Das LG hat der Klage nur in einem Umfang von 20 Prozent stattgegeben und sie im Übrigen abgewiesen. Der Kläger habe gegen die Beklagte aus dem Verkehrsunfall einen Anspruch auf Schadensersatz nach §§ 7 Absatz 1, 17, 18 Straßenverkehrsgesetz (StVG), § 823 Bürgerliches Gesetzbuch und § 115 Absatz 1 S. 1 Nr. 1 Versicherungsvertragsgesetz.

Unzweifelhaft habe sich der Unfall beim Betrieb der beteiligten Kraftfahrzeuge ereignet. Dass es sich für einen der Fahrer um ein unabwendbares Ereignis gemäß § 17 Absatz 3 StVG handelt, könne nicht festgestellt werden. Für das klägerische Fahrzeug ergebe sich das in Anbetracht der ermittelten Ausgangsgeschwindigkeit von rund 135 km/h durch einen deutlich zu geringen Abstand zum vorausfahrenden BMW, als dieser aufgrund des auf der Fahrbahn liegenden Krads voll abgebremst wurde. Für den Krad-Fahrer ergebe sich die fehlende Unvermeidbarkeit daraus, dass er mit seinem Krad gestürzt sei und das Krad dann auf der Fahrbahn gelegen habe.
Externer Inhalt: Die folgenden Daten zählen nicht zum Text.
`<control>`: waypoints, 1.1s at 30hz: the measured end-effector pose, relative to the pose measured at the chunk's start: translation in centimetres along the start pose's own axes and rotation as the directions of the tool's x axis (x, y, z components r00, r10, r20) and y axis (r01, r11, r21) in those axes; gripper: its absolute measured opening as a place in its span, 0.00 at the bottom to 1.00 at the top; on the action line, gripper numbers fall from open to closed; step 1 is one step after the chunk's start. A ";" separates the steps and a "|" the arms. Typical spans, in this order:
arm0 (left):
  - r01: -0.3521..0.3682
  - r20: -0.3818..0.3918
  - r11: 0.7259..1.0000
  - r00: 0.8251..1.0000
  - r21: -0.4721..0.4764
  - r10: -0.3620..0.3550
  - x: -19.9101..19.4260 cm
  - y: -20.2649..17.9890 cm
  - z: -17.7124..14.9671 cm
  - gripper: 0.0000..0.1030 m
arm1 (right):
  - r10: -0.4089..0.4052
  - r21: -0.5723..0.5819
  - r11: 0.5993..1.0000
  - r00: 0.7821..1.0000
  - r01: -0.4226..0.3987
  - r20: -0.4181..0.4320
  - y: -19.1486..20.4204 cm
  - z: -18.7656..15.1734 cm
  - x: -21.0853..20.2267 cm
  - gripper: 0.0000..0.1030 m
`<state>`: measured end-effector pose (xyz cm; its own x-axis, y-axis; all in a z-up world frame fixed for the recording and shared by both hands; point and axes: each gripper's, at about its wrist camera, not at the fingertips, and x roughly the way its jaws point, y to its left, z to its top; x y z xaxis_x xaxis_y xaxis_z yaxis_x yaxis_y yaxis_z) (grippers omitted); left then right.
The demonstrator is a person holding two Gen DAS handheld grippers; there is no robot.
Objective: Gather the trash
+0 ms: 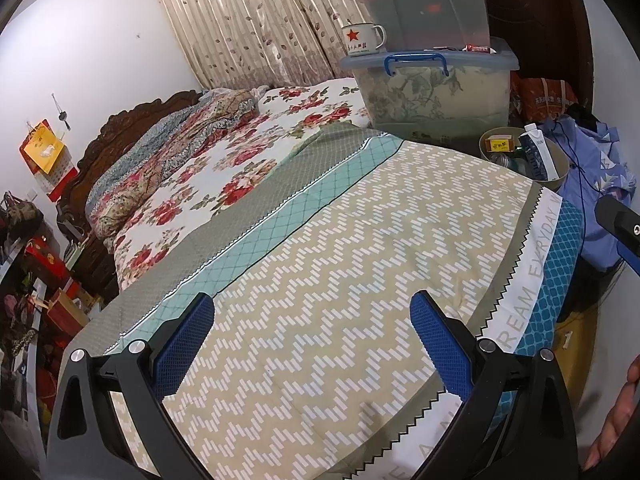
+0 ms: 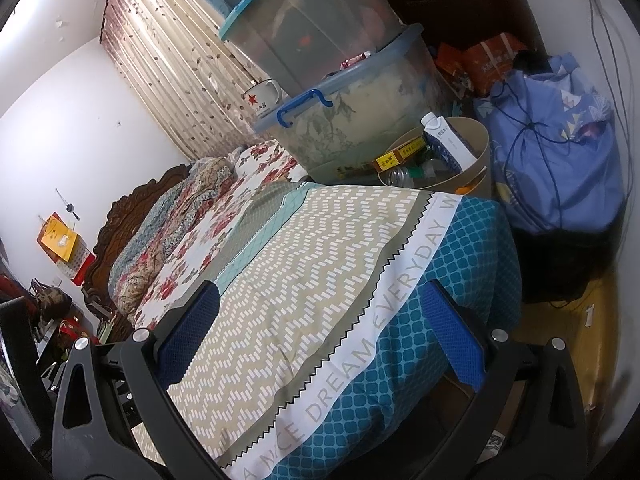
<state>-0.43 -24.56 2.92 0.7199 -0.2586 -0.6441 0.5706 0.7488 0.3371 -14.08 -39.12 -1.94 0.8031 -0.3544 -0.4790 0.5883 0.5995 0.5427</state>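
A beige round bin (image 1: pixel 560 160) (image 2: pixel 478 140) stands past the far corner of the bed. It holds a white and blue carton (image 1: pixel 540 152) (image 2: pixel 450 142), yellow boxes (image 1: pixel 499 145) (image 2: pixel 400 156) and a clear bottle (image 2: pixel 396 176). My left gripper (image 1: pixel 312 320) hovers open over the beige zigzag bedcover (image 1: pixel 340 240), nothing between its blue pads. My right gripper (image 2: pixel 320 312) is open too, above the bed's right edge (image 2: pixel 460 264). Both are well short of the bin.
Stacked clear storage boxes (image 1: pixel 432 92) (image 2: pixel 344 120) with a star mug (image 1: pixel 362 40) (image 2: pixel 262 96) sit beside the bin. A blue cloth bundle (image 2: pixel 556 152) and orange bags (image 2: pixel 488 60) lie to the right. A floral quilt (image 1: pixel 240 160) covers the bed's far half. A hand (image 1: pixel 616 420) shows at the lower right.
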 end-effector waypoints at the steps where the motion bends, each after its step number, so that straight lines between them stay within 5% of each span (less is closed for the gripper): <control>1: -0.001 0.001 1.000 1.000 -0.001 0.001 0.0 0.0 0.0 0.92 | 0.000 0.000 1.000 1.000 0.000 -0.001 0.0 0.0 0.0 0.97; 13: -0.030 0.015 1.000 0.999 -0.007 0.030 -0.2 0.3 0.1 0.92 | 0.000 0.001 1.000 1.000 0.000 -0.001 0.0 0.0 0.0 0.97; 33: 0.024 0.002 1.000 1.000 -0.014 -0.024 -0.1 0.3 -0.1 0.92 | 0.000 0.000 1.000 1.000 0.000 -0.001 0.0 0.0 0.0 0.97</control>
<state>-0.33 -24.24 3.03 0.7066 -0.2777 -0.6508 0.5823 0.7508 0.3118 -14.06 -39.11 -1.94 0.8031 -0.3534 -0.4798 0.5882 0.5993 0.5431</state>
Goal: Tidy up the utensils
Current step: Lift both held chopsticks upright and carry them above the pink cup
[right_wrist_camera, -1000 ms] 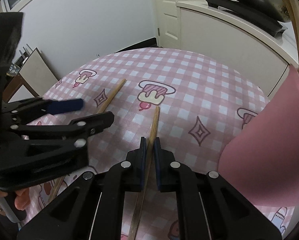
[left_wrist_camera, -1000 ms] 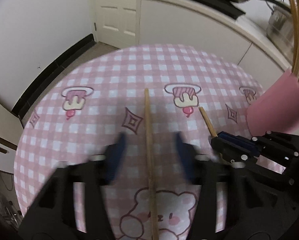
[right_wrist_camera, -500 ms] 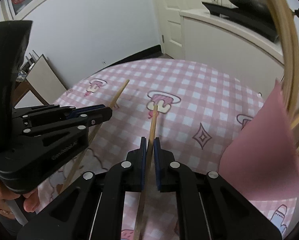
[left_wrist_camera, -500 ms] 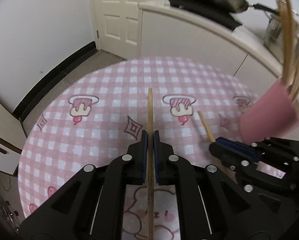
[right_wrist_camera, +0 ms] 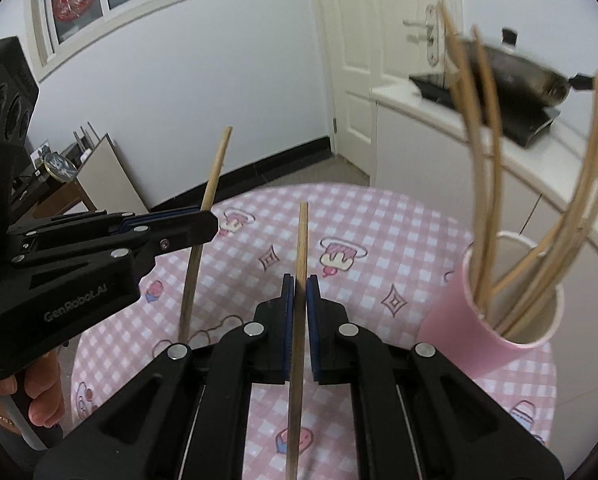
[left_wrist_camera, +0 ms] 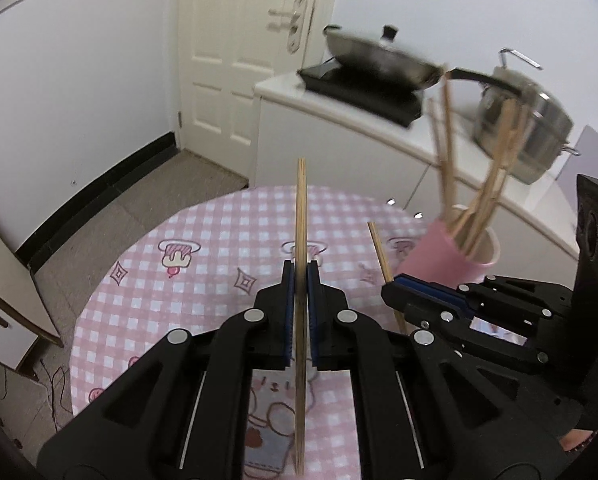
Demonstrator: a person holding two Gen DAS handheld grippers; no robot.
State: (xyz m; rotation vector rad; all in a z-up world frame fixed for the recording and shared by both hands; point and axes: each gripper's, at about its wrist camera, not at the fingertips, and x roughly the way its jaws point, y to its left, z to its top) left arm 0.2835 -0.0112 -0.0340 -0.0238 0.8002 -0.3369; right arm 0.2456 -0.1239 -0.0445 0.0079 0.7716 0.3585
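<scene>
My left gripper [left_wrist_camera: 300, 276] is shut on a wooden chopstick [left_wrist_camera: 301, 216] that sticks up past the blue pads, held above the pink checked tablecloth [left_wrist_camera: 203, 264]. In the right wrist view that same gripper [right_wrist_camera: 203, 220] shows at the left, its chopstick [right_wrist_camera: 215, 172] slanting upward. My right gripper [right_wrist_camera: 300, 286] is shut on a second chopstick [right_wrist_camera: 302, 236], also lifted off the cloth; it appears in the left wrist view [left_wrist_camera: 391, 286] with its chopstick [left_wrist_camera: 379, 252]. A pink paper cup [right_wrist_camera: 495, 332] holding several chopsticks [right_wrist_camera: 483, 184] stands at the right, beside my right gripper.
The round table ends in open floor on the far and left sides. A white counter [left_wrist_camera: 339, 128] behind it carries a cooktop with a wok [left_wrist_camera: 375, 60] and a steel pot [left_wrist_camera: 527, 132]. A person's hand [right_wrist_camera: 27, 400] grips the left tool's handle. A white door [left_wrist_camera: 235, 52] stands behind.
The left gripper closed on its chopstick. Both grippers rose from the tablecloth with their chopsticks and tilted up, bringing the pink cup's rim, the counter and the door into view.
</scene>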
Nach § 17 Absätze 1 und 2 StVG hänge der Umfang des zu leistenden Schadensersatzes daher von den Umständen, insbesondere davon ab, inwieweit der Schaden vorwiegend von dem einen oder dem anderen Unfallbeteiligten verursacht wurde.

Hier sei zu Lasten des Klägers zu berücksichtigen, dass dieser unstreitig auf den vorausfahrenden BMW aufgefahren ist. Gegen ihn streite dabei, dass er zu dem vorausfahrenden Fahrzeug einen zu geringen Abstand aufgewiesen hat.

Auf Seiten der Beklagten verbleibe es allerdings bei der einzustellenden Betriebsgefahr, die das LG hier mit 20 Prozent in Ansatz bringt. Bei so genannten Touristenfahrten, bei denen bei zu zügigem (sportlichen) Fahren ein Kontrollverlust über das Fahrzeug droht, hingegen beim langsamen (vorsichtigen) Fahren die Gefahr besteht, dass es zu Auffahrunfällen mit sich von hinten im Rennmodus nähernden Fahrzeugen kommt, sei die Betriebsgefahr eines die Nordschleife des Nürburgrings befahrenden Fahrzeugs aufgrund der gefahrenträchtigen Örtlichkeit sowie der gefahrträchtigen Verkehrssituation als generell erhöht anzusehen.

Die Betriebsgefahr des bei der Beklagten versicherten Krad habe sich vorliegend auch kausal auf das Unfallereignis ausgewirkt. Das LG folgt insoweit den glaubhaften Angaben des Klägers, dass dieser eine Ausweichbewegung nach links vornehmen wollte, dies allerdings im Hinblick auf den sich auf der Strecke befindlichen Fahrer des Krads zur Vermeidung von Personenschäden unterlassen hat.

Demnach habe sich die Betriebsgefahr des bei der Beklagten versicherten Krad kausal auf das vorliegende Verkehrsunfallereignis ausgewirkt, auch wenn es keine direkte Berührung zwischen dem klägerischen Pkw und dem bei der Beklagten versicherten Krad gegeben hat. Es reiche aus, dass der Betrieb eines Kfz zu einem schädigenden Ereignis über seine bloße Anwesenheit an der Unfallstelle hinaus durch seine Fahrweise oder sonstige Verkehrsbeeinflussung zur Entstehung des Schadens beigetragen hat. Dies sei vorliegend der Fall und führe zu einer (anteiligen) Haftung der Beklagten in Höhe von 20 Prozent.